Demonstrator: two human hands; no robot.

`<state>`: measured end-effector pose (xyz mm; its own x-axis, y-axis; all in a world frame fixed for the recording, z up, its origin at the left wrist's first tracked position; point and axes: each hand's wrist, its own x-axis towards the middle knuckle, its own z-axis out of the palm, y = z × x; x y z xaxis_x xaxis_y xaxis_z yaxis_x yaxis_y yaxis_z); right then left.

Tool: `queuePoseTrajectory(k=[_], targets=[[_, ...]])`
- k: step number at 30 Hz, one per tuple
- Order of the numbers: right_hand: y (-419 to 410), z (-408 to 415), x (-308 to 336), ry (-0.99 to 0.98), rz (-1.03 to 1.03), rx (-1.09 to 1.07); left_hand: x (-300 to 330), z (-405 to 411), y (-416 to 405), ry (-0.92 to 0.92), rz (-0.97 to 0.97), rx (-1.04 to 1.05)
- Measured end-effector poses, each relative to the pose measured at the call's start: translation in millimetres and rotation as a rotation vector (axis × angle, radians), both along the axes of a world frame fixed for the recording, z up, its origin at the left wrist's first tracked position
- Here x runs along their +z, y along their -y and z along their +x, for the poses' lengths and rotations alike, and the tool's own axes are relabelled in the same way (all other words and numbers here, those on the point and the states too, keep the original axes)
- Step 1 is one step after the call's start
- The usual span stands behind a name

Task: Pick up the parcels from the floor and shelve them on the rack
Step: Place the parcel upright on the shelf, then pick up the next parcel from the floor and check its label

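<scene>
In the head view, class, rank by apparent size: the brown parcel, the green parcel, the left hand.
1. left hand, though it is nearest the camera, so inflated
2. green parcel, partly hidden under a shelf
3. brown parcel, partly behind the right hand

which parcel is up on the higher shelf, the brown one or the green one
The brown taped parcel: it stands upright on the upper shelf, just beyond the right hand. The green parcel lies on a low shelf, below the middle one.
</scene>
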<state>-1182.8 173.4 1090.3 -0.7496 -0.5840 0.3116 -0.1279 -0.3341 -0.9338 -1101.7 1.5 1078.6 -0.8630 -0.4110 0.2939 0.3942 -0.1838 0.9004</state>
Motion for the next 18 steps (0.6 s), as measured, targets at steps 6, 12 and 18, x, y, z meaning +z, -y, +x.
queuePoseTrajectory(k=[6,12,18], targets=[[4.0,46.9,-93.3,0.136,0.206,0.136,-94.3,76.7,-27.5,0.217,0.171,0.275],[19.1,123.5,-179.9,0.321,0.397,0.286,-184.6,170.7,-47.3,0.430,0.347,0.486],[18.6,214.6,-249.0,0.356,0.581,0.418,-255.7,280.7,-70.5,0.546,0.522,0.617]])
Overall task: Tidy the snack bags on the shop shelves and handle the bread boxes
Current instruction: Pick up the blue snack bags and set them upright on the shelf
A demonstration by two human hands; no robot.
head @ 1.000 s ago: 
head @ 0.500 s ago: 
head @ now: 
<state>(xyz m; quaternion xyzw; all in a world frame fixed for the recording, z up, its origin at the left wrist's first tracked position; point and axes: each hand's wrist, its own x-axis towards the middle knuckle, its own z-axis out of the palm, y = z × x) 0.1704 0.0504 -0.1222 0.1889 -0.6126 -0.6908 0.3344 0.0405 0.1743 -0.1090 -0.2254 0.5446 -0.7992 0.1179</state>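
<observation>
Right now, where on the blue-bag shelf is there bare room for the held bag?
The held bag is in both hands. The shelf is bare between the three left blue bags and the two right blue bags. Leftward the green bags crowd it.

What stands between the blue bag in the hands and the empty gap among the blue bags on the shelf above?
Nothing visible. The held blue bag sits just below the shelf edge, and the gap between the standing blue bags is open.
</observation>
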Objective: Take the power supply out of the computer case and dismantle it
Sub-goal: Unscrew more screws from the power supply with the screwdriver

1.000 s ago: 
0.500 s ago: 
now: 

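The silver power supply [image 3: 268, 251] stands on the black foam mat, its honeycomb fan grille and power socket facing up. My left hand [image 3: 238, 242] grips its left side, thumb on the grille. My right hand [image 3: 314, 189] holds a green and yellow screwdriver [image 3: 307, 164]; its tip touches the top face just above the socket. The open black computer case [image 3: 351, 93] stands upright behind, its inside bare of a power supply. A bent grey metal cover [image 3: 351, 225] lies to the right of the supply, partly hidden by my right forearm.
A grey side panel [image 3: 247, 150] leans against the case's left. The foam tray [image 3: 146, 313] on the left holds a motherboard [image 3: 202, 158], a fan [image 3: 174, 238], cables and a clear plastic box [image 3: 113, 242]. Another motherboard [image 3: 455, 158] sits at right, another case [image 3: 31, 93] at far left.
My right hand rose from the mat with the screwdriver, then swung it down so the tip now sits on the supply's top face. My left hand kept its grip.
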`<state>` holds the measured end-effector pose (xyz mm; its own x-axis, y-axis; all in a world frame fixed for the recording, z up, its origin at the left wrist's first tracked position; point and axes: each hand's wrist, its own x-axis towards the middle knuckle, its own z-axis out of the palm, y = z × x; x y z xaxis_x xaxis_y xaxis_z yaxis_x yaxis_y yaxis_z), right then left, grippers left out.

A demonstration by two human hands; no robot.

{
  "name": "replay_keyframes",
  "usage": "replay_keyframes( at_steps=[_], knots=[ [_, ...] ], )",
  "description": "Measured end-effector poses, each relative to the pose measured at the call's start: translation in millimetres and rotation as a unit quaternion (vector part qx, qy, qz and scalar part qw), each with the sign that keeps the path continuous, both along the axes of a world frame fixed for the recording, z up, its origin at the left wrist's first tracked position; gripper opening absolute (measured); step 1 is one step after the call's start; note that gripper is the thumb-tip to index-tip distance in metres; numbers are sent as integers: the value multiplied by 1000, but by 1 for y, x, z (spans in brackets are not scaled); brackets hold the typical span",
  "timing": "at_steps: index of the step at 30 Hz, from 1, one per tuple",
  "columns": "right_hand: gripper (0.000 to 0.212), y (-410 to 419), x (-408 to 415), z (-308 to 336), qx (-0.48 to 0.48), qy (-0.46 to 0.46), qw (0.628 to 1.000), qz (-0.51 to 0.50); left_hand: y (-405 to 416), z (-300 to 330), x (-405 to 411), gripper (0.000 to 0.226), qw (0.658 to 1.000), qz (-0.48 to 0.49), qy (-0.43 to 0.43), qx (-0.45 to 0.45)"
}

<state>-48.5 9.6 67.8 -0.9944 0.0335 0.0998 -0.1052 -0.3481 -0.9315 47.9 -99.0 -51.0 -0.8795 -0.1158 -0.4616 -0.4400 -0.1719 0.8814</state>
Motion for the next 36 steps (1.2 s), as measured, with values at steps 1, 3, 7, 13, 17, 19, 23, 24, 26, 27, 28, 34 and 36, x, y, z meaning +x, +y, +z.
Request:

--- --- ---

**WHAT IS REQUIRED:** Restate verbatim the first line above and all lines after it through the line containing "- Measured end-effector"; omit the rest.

**RESPONSE AREA:**
Demonstrator: two human hands; no robot.

`<state>`: measured end-effector pose (xyz mm; its own x-axis, y-axis; all in a world frame fixed for the recording, z up, its origin at the left wrist's first tracked position; point and axes: each hand's wrist, its own x-axis towards the middle knuckle, its own z-axis out of the palm, y = z × x; x y z xaxis_x xaxis_y xaxis_z yaxis_x yaxis_y yaxis_z); right then left.

Tool: `queuePoseTrajectory(k=[_], targets=[[_, ...]])`
- k: step number at 30 Hz, one per tuple
- Order of the numbers: right_hand: y (-419 to 410), z (-408 to 415), x (-308 to 336), ry (-0.99 to 0.98), rz (-1.03 to 1.03), rx (-1.09 to 1.07); left_hand: x (-300 to 330), z (-405 to 411), y (-416 to 405), ry (-0.92 to 0.92), rz (-0.97 to 0.97), rx (-1.04 to 1.05)
- Measured end-effector poses, each relative to the pose measured at the call's start: translation in millimetres and rotation as a rotation vector (axis × angle, radians), both along the axes of a world frame fixed for the recording, z up, its origin at the left wrist's first tracked position

This exercise is now done.